Your instructions: Can you reproduce the data beneath, keeping every line exact?

Dataset content:
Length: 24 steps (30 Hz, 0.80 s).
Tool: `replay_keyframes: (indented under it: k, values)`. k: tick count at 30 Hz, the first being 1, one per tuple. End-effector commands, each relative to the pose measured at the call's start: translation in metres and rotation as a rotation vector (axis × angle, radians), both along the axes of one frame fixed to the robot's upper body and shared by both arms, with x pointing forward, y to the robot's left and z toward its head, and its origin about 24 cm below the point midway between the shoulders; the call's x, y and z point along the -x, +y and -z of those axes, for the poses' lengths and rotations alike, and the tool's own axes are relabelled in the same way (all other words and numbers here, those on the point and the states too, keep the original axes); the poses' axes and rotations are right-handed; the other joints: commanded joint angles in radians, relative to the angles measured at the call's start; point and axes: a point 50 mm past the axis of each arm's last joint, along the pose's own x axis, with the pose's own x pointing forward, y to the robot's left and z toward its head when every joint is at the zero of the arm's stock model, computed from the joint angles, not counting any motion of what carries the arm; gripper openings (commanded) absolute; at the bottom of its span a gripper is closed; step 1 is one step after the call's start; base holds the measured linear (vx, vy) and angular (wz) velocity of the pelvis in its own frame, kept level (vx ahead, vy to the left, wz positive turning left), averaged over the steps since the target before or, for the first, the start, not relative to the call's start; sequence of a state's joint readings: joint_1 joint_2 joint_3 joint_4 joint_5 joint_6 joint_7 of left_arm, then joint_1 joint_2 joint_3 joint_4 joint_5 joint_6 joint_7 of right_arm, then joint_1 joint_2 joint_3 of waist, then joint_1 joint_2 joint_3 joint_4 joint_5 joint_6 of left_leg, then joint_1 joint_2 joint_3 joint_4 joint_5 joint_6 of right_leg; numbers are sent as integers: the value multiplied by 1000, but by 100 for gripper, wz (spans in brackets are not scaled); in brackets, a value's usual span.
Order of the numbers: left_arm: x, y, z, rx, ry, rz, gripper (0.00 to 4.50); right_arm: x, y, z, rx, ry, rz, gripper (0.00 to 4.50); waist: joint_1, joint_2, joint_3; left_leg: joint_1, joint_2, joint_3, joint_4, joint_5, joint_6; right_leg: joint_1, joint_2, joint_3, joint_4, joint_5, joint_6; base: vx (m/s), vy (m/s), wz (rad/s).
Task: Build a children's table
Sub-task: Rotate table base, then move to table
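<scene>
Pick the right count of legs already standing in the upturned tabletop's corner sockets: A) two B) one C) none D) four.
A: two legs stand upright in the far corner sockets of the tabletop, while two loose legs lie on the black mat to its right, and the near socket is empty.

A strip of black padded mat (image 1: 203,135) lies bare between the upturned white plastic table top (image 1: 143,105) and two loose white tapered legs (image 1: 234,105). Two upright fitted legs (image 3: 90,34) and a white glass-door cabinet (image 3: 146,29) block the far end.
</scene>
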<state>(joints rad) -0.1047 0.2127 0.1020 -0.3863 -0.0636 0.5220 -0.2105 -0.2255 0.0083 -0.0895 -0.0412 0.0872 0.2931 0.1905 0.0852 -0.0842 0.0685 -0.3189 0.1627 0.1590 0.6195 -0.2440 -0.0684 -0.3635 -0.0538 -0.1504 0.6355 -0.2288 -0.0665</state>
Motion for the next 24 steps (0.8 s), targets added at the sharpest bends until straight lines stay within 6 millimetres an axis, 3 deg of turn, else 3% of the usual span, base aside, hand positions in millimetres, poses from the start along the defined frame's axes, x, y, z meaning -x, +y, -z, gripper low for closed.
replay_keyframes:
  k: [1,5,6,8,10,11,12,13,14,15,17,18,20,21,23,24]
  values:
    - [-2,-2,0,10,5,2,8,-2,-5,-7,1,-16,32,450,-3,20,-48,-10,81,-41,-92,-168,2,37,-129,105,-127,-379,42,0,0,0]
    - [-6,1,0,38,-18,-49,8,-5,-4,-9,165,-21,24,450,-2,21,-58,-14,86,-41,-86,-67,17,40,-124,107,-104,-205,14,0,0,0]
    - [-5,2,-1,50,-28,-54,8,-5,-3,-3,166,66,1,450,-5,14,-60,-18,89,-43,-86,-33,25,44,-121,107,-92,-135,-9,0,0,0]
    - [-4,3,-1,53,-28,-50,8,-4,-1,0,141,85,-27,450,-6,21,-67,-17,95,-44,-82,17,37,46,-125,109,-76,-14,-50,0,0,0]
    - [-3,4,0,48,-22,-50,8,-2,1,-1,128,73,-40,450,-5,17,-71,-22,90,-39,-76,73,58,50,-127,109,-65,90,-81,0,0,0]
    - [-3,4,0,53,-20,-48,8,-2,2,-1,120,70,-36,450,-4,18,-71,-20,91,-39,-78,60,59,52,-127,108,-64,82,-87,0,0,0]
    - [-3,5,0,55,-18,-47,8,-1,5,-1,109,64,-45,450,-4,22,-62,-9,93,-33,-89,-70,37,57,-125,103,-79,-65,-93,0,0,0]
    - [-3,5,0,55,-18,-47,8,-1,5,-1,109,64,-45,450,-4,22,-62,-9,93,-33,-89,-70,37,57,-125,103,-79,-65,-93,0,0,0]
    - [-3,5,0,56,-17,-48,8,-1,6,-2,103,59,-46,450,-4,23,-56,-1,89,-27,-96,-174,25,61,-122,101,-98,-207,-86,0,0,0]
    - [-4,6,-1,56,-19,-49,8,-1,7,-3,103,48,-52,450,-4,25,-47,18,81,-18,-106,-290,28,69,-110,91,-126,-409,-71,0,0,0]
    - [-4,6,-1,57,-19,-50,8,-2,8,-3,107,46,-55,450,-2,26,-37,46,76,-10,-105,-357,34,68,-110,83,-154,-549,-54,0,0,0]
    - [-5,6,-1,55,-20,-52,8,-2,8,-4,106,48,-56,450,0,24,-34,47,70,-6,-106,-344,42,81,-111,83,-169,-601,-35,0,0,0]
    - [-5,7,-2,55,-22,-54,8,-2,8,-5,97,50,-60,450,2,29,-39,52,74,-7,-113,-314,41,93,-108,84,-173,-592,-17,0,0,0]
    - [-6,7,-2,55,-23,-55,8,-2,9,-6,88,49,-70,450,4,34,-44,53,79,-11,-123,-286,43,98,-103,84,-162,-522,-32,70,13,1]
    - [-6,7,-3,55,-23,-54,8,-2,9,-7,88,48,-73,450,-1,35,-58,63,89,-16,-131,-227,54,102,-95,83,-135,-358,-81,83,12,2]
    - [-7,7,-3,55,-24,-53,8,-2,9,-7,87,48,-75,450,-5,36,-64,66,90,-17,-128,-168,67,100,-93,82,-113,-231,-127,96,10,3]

Exercise result:
Length: 24 steps (30 Hz, 0.80 s).
Tool: `replay_keyframes: (indented under it: k, values)`. k: tick count at 30 Hz, the first being 1, one per tuple. End-effector commands, each relative to the pose measured at the call's start: translation in metres and rotation as a rotation vector (axis × angle, radians), both along the axes of one frame fixed to the robot's upper body and shared by both arms, with x pointing forward, y to the robot's left and z toward its head, and its origin about 24 cm below the point midway between the shoulders; the call's x, y and z point along the -x, +y and -z of those axes, for the poses' lengths and rotations alike, and the tool's own axes are relabelled in the same way (all other words and numbers here, those on the point and the states too, keep the original axes); the poses' axes and rotations are right-handed; the other joints: commanded joint angles in radians, relative to the angles measured at the call's start; point and axes: a point 50 mm past the axis of each arm's last joint, along the pose's own x axis, with the pose's own x pointing forward, y to the robot's left and z toward its head when every joint is at the zero of the arm's stock model, computed from the joint angles, not counting any motion of what carries the arm; gripper openings (commanded) absolute; at the bottom of its span a gripper is closed; step 1 is one step after the call's start; base holds the measured linear (vx, vy) and angular (wz) velocity of the pelvis in its own frame, kept level (vx ahead, vy to the left, wz positive turning left), averaged over the steps since the target before or, for the first, the start, not relative to the call's start; sequence of a state's joint readings: joint_1 joint_2 joint_3 joint_4 joint_5 joint_6 joint_7 of left_arm, then joint_1 joint_2 joint_3 joint_4 joint_5 joint_6 joint_7 of right_arm, then joint_1 joint_2 joint_3 of waist, then joint_1 joint_2 joint_3 joint_4 joint_5 joint_6 of left_leg, then joint_1 joint_2 joint_3 joint_4 joint_5 joint_6 of right_leg; numbers are sent as integers: the value multiplied by 1000, but by 100 for gripper, wz (spans in brackets are not scaled); in brackets, a value's usual span.
Order of the numbers: left_arm: x, y, z, rx, ry, rz, gripper (0.00 to 4.50); right_arm: x, y, z, rx, ry, rz, gripper (0.00 to 4.50); waist: joint_1, joint_2, joint_3; left_leg: joint_1, joint_2, joint_3, joint_4, joint_5, joint_6; right_leg: joint_1, joint_2, joint_3, joint_4, joint_5, joint_6; base: vx (m/s), vy (m/s), wz (rad/s).
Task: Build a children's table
Sub-task: Rotate table base, then move to table
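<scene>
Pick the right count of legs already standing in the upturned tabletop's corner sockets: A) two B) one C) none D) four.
A: two legs stand upright in the far corner sockets of the tabletop, while two loose legs lie on the black mat to its right, and the near socket is empty.

A strip of black padded mat (image 1: 203,135) lies bare between the upturned white plastic table top (image 1: 143,105) and two loose white tapered legs (image 1: 234,105). Two upright fitted legs (image 3: 90,34) and a white glass-door cabinet (image 3: 146,29) block the far end.
</scene>
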<state>(joints rad) -0.1047 0.2127 0.1020 -0.3863 -0.0636 0.5220 -0.2105 -0.2255 0.0083 -0.0895 -0.0412 0.0872 0.2931 0.1905 0.0852 -0.0842 0.0685 -0.3189 0.1627 0.1590 0.6195 -0.2440 -0.0684 -0.3635 -0.0538 -0.1504 0.6355 -0.2288 -0.0665</state>
Motion for the next 24 steps (0.8 s), targets added at the sharpest bends until straight lines stay within 6 millimetres an axis, 3 deg of turn, else 3% of the usual span, base aside, hand positions in millimetres, poses from the start along the defined frame's axes, x, y, z meaning -x, +y, -z, gripper low for closed.
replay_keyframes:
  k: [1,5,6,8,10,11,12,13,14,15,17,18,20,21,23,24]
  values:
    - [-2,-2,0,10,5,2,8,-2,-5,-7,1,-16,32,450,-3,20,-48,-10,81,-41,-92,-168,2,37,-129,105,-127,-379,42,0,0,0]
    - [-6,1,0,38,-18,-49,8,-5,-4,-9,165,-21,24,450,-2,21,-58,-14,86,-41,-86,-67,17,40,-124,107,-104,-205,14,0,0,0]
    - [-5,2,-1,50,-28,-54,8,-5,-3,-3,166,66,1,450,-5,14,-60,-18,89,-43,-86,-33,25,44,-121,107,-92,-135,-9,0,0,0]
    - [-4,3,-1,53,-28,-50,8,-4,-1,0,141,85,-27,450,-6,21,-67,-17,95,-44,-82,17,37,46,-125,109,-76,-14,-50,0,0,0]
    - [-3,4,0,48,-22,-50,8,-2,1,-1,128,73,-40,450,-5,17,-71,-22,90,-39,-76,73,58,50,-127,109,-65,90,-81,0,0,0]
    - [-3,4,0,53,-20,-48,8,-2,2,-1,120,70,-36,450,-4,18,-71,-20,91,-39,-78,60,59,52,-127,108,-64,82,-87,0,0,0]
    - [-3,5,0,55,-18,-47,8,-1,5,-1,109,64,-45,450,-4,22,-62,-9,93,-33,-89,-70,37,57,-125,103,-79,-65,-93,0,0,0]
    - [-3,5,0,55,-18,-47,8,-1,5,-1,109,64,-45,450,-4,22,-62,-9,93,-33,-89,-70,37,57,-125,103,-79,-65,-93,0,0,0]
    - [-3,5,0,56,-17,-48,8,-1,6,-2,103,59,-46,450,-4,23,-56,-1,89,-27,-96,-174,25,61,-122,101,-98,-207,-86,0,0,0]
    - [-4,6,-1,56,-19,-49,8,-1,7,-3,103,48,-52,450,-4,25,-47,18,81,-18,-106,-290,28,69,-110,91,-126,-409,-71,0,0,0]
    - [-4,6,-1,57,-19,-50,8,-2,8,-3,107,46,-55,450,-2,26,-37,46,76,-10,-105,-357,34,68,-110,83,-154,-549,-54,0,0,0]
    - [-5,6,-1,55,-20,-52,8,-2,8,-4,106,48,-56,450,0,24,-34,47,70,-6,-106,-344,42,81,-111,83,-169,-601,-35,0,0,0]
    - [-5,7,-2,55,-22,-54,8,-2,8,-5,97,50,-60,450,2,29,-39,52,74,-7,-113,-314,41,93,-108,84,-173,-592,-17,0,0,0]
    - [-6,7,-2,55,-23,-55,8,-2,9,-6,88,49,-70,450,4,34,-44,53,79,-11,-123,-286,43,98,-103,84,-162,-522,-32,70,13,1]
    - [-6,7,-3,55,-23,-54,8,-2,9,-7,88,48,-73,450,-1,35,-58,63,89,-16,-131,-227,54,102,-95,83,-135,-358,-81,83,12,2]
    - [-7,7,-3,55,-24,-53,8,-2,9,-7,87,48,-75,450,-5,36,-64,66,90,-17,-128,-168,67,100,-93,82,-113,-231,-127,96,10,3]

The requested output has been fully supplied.